Nel 2007 e nel 2008, gli avvocati sono risultati congrui agli studi di settore all’83%, tale è risultato il 50 % dei professionisti che hanno dichiarato redditi inferiori al 9 mila euro. Lo dicono i dati dell’Agenzie delle Entrare e della Sose ed è dunque un segno obiettivo che la categoria professionale contribuisce correttamente rispetto ai redditi prodotti.
Eppure il rapporto tra professionisti e fisco è un rapporto tendenzialmente iniquo: “Prendiamo gli studi di settore” - spiega Claudio Berliri che segue per conto de il Consiglio nazionale forense la predisposizione degli studi dei settore - “La nostra categorie risulta congrua nella stragrande maggioranza dei casi ma alcuni meccanismi rimangono passibili di creare effetti obiettivamente capestro. Per esempio la congruità viene verificata non globalmente, rispetto all’intera attività professionale del legale, ma per singoli settori professionali. “Questo significa che per un settore professionale, magari quello di riferimento elettivo, il professionista può essere ritenuto congruo e per un altro no”.
Altra distorsione: la congruità è verificata sulla base degli incarichi annui, ma il professionista può riscuotere il compenso anche negli anni successivi o scaglionando gli acconti. “In questo caso, potrebbe risultare incongruo”, ricorda Berliri.

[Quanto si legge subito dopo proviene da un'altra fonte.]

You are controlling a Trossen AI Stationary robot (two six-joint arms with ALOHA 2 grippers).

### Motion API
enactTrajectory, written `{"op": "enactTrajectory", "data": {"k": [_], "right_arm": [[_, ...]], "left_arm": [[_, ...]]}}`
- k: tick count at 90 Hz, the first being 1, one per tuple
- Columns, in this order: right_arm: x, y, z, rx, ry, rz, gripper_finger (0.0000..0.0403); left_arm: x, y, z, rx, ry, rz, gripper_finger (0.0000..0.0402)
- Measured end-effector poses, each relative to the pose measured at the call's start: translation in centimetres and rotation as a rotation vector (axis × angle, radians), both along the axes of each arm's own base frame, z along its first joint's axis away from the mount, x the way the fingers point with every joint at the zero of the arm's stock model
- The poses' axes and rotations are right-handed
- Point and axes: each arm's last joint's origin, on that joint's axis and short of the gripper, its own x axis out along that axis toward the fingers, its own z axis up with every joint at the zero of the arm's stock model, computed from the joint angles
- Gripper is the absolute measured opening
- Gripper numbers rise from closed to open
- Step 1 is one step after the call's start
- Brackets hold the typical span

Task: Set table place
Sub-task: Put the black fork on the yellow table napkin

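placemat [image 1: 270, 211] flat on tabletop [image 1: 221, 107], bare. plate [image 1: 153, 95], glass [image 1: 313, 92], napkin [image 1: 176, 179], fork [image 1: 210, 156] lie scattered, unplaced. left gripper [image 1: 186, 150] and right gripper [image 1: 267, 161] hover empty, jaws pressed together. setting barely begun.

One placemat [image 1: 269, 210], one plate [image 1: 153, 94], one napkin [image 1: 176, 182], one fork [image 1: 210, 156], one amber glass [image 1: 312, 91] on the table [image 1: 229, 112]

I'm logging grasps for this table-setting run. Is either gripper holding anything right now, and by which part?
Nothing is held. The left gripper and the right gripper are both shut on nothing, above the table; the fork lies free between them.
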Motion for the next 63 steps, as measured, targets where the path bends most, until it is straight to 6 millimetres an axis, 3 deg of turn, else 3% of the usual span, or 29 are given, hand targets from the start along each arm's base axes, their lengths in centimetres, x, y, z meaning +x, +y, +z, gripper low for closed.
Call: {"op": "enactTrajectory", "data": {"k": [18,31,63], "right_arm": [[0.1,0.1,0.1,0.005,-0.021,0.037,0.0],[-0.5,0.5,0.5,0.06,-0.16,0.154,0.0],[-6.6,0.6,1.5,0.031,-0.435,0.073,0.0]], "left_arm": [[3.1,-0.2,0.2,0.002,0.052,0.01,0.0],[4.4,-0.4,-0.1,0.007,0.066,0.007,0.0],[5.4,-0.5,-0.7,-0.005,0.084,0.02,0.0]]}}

I legali sono riusciti ad ottenere modifiche negli studi di settore (passando per esempio dal metro dei beni strumentali a quello degli incarichi) ma ora l’obiettivo è quello di convincere l’amministrazione finanziaria a calcolare i compensi annui considerando il sistema degli acconti.
Ma c’è un altro accertamento decisamente inviso ai legali: quello bancario che Berliri non esita a definire “grave, ingiustificato per le attività professionali e spesso difficilmente confutabile sul piano probatorio”.
Per disposizione legislativa, gli accrediti sul conto corrente che non risultino dalla contabilità sono considerati ricavi. “Si tratta di una presunzione per legge, che è complicato contraddire per via probatoria”.